Requirement: Each line of the data has to be transcribed exactly.

· · ·

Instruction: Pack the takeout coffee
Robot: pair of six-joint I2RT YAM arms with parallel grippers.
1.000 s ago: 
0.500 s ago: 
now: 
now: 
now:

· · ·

Your response:
Instruction: Pack the takeout coffee
Robot: pair of six-joint I2RT YAM arms with parallel grippers.
1.000 s ago: 
0.500 s ago: 
now: 
now: 
now:

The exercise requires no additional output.